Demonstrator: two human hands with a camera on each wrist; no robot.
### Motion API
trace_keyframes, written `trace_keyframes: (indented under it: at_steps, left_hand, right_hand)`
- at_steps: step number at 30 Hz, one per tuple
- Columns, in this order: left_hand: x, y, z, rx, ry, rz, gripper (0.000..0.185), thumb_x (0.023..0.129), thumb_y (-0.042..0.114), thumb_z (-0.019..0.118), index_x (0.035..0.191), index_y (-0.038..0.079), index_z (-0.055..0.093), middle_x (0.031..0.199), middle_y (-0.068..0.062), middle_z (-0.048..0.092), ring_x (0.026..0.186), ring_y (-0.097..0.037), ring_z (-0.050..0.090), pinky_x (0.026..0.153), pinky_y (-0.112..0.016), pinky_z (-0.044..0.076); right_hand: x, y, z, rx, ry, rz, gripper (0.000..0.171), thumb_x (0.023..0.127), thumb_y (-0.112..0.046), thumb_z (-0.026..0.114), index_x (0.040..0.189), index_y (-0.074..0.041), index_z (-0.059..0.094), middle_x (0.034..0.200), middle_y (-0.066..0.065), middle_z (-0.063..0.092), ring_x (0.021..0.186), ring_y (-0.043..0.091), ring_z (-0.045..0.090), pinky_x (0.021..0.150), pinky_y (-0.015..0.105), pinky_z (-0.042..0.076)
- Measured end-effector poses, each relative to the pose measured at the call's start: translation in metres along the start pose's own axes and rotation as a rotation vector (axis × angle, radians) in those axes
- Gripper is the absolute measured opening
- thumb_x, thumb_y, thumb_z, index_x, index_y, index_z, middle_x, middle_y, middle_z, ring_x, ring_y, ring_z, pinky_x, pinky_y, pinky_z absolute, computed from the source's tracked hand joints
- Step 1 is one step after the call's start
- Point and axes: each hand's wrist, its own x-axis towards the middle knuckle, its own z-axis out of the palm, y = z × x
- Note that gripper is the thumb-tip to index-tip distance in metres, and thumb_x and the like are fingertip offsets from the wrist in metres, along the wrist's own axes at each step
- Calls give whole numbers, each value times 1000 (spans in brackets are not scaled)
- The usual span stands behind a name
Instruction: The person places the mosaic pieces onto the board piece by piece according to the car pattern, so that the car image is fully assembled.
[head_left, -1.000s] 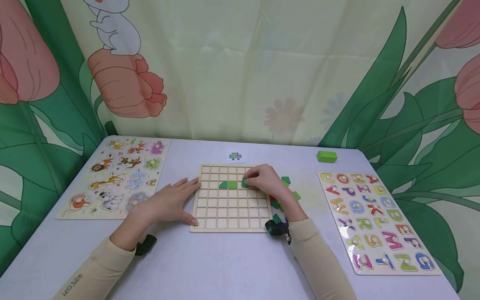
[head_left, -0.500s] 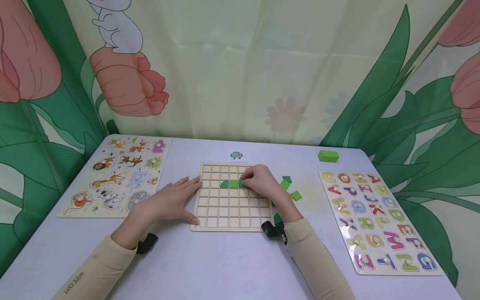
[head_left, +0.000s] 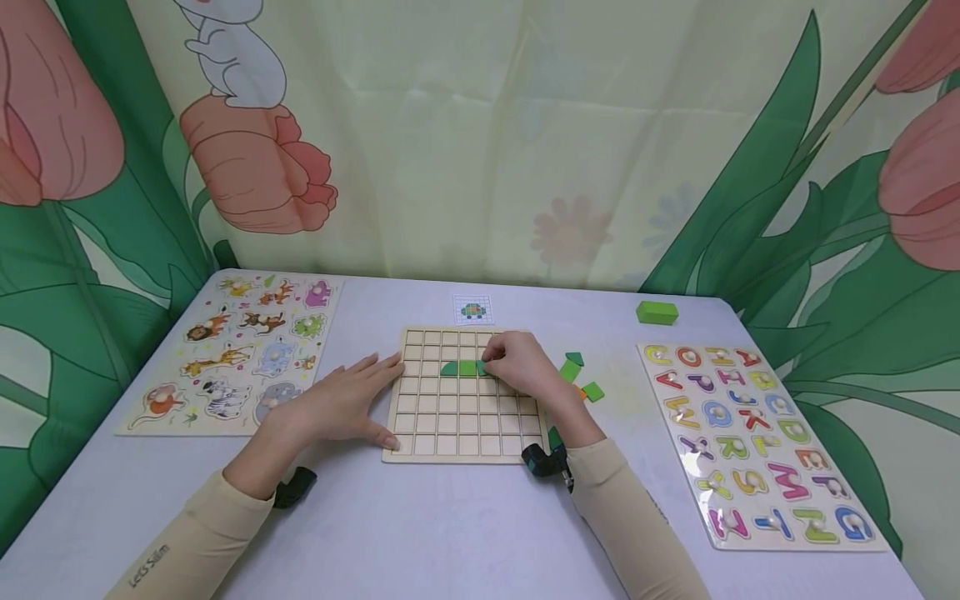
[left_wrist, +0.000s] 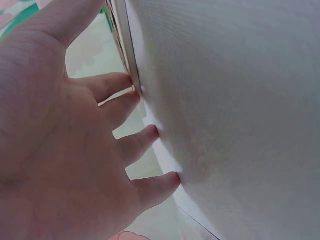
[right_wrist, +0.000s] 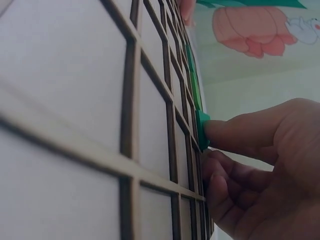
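A wooden grid board (head_left: 467, 423) lies in the middle of the table. My left hand (head_left: 336, 407) rests along its left edge, fingers spread and thumb at the near left corner. On the board, a dark green piece with a curved side (head_left: 450, 368) sits beside a light green square (head_left: 468, 367). Just right of that square my right hand (head_left: 523, 363) pinches a dark green piece (head_left: 482, 367). In the right wrist view the thumb presses this dark green piece (right_wrist: 202, 130) at the grid, its fingers curled below. Its full shape is hidden by the fingers.
Loose green pieces (head_left: 572, 367) lie right of the board, some behind the right wrist. A small card with a grid picture (head_left: 473, 310) is beyond the board. A light green block (head_left: 657, 313) stands back right. An animal puzzle (head_left: 251, 343) lies left, a letter puzzle (head_left: 750, 450) right.
My right hand has shifted slightly left with the dark green piece, bringing it up beside the light green square. The left hand stays on the board's edge.
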Motion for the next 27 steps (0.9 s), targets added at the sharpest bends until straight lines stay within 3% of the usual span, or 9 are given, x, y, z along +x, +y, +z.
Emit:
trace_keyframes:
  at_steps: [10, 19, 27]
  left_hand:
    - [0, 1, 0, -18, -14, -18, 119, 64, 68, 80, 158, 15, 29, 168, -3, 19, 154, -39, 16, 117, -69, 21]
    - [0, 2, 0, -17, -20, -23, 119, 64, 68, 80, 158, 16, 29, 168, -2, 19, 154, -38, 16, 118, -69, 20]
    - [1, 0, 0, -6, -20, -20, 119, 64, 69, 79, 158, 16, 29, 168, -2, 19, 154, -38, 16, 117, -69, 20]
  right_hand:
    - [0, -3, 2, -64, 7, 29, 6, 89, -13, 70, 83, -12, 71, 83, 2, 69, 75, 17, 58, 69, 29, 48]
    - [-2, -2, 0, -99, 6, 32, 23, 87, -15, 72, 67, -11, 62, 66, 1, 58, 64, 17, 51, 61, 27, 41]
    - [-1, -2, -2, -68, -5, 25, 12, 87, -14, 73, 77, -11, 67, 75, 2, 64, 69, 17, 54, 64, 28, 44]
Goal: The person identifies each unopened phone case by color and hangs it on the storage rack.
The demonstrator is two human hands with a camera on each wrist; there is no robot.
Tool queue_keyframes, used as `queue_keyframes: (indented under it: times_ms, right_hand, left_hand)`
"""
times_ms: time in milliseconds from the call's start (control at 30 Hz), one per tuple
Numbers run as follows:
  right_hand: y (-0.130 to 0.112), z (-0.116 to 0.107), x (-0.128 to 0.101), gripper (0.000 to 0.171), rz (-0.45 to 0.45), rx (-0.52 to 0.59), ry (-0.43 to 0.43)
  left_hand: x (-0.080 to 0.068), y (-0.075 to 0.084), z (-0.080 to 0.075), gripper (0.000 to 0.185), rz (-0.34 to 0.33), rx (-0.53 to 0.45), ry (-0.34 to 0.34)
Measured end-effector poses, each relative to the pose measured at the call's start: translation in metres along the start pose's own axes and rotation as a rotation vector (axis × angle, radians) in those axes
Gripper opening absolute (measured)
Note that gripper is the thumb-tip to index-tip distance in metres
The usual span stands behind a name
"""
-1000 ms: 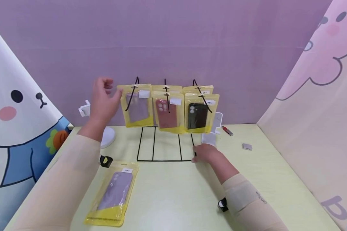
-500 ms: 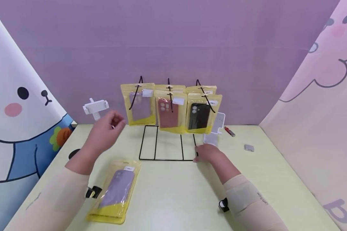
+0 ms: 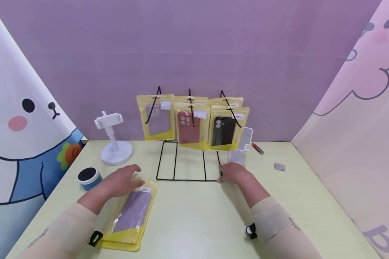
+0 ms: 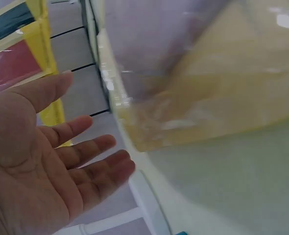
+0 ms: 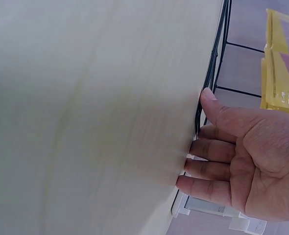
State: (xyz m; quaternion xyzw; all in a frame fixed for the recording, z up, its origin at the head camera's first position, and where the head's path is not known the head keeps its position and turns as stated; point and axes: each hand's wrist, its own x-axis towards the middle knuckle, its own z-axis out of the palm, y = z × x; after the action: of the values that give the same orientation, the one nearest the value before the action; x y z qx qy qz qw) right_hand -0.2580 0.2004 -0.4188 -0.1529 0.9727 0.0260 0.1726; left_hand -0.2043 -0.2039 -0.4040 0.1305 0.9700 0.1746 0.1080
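My left hand (image 3: 121,181) hovers over the upper end of a yellow-edged pouch (image 3: 133,210) with a purple phone case inside, lying on the table. In the left wrist view its fingers (image 4: 93,183) are spread and loosely bent, with nothing between them. At the front right corner of a black wire display rack (image 3: 181,180), my right hand (image 3: 234,173) grips the base wire. The right wrist view shows the thumb (image 5: 210,95) on one side of that wire and the fingers on the other. Pouched phone cases hang from the rack's hooks, the front ones purple, red (image 3: 188,127) and black (image 3: 223,131).
A white phone stand (image 3: 116,153) and a blue round tub with a black top (image 3: 89,178) are at the left. Another white stand (image 3: 245,138) is partly hidden behind the rack. A red USB stick (image 3: 257,148) and a small silver block (image 3: 280,167) lie at the right.
My left hand has come away from the hanging purple-case pouch and moved down over the pouch on the table, its fingers spreading again. The right hand has stayed at the rack's corner.
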Motion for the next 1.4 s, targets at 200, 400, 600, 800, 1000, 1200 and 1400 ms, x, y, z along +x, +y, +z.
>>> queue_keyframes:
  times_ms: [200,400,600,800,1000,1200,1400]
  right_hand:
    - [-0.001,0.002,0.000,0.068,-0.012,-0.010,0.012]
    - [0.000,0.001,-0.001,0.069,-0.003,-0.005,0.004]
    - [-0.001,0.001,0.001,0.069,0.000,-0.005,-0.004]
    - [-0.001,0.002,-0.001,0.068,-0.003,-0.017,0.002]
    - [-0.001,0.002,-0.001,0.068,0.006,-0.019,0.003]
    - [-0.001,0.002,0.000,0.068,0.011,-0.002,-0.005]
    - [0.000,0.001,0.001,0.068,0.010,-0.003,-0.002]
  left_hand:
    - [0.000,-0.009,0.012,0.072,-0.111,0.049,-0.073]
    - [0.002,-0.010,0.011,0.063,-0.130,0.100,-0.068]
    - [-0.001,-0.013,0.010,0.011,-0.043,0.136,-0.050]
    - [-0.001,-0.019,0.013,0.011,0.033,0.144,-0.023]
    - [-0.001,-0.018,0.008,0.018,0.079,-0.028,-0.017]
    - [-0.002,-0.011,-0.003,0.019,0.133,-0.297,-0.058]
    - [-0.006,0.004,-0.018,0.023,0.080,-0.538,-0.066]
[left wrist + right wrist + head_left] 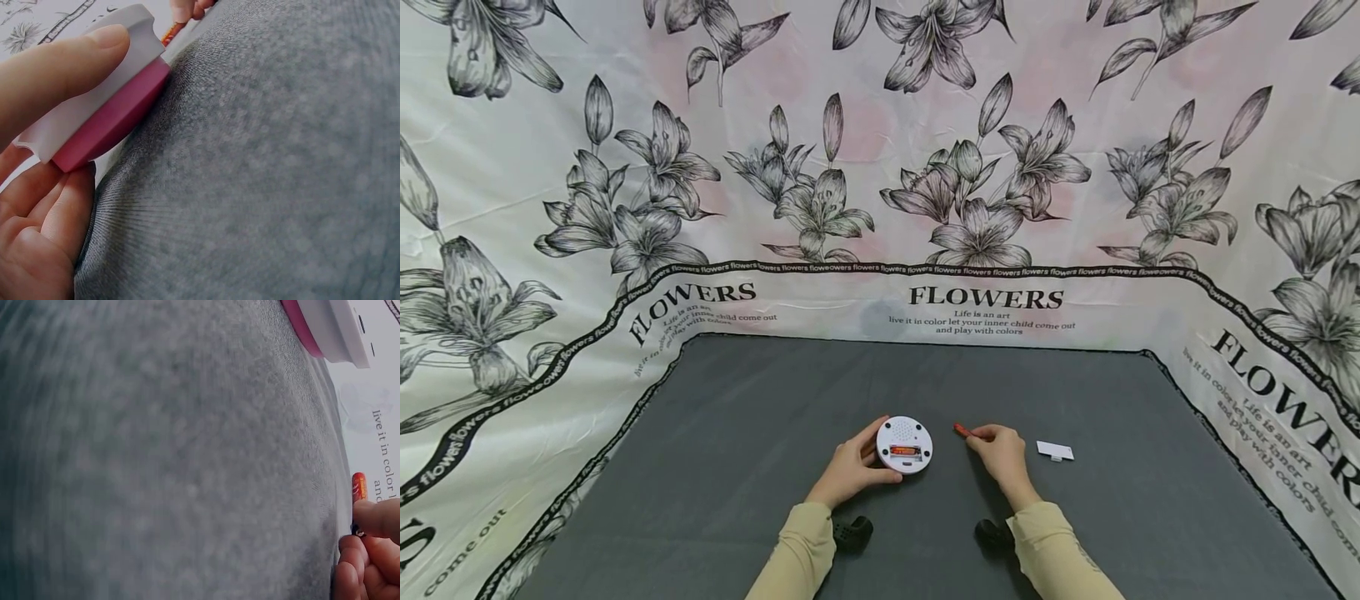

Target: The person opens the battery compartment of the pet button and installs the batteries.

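Left hand [850, 471] grips round white-and-pink device [904, 445] lying back-up on grey desk [737, 467] | one red battery seated in its open compartment | right hand [1000, 454] pinches second battery [962, 430] just beside | cover [1055, 451] off, right of hand | judged: second battery and cover left.

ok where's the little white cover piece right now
In the head view the white cover piece lies flat on the grey mat, just right of the right hand, untouched by both hands.
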The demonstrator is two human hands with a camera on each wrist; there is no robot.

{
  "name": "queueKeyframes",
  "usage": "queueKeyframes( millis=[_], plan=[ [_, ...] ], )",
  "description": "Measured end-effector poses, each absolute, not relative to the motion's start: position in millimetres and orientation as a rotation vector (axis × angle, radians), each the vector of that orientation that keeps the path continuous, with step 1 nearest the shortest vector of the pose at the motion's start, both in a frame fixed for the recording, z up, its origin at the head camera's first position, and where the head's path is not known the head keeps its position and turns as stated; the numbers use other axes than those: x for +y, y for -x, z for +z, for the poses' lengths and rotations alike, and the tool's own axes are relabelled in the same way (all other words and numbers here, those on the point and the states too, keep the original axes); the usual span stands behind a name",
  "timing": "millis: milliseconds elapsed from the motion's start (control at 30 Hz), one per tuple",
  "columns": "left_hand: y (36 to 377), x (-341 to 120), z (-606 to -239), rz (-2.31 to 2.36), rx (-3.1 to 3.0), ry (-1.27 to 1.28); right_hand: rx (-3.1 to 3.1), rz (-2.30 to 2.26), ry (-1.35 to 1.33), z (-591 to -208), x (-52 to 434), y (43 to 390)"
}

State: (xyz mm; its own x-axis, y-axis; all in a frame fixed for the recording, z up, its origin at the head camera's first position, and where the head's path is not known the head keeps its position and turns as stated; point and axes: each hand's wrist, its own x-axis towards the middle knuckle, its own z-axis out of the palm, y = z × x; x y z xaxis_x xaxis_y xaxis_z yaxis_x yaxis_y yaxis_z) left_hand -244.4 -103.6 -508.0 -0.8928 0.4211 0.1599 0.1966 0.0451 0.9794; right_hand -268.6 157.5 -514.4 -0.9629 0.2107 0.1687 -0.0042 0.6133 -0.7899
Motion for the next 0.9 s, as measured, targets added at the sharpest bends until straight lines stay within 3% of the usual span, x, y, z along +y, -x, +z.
queueKeyframes(
  millis=[900],
  plan=[
    [244.8, -104.8, -506.0, 1.946, 2.141, -0.647, -2.553, 1.540, -0.165, -487.4, 124.3, 254.3]
  ],
)
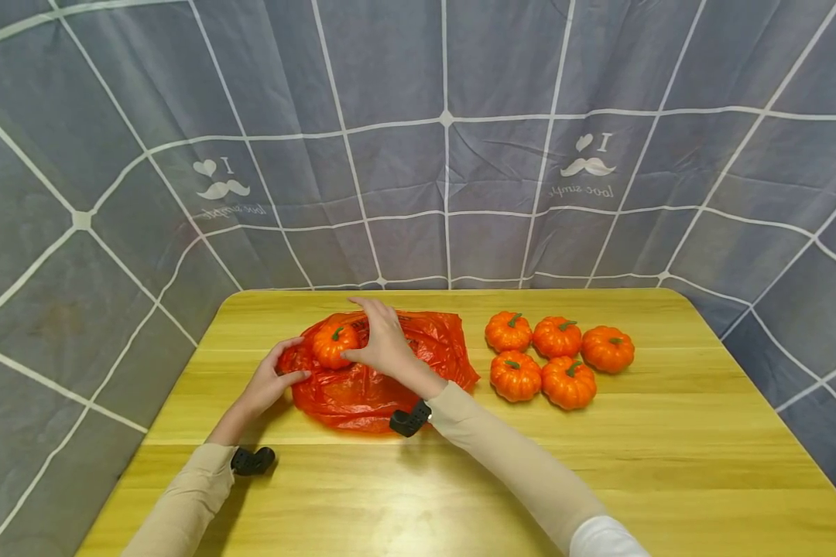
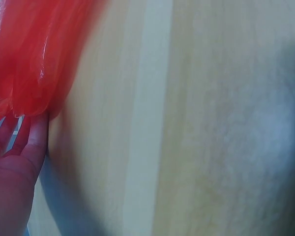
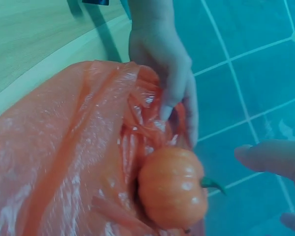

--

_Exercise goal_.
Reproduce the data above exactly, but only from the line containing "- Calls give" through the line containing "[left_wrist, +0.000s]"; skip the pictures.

_Written solution_.
- Calls give whole numbers, each value times 1000 (spans in brackets are not scaled)
- The usual span stands behind a name
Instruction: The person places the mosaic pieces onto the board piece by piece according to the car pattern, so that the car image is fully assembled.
[head_left, -1.000s] 
[head_left, -0.500s] 
[head_left, +0.000s] 
[left_wrist, +0.000s] 

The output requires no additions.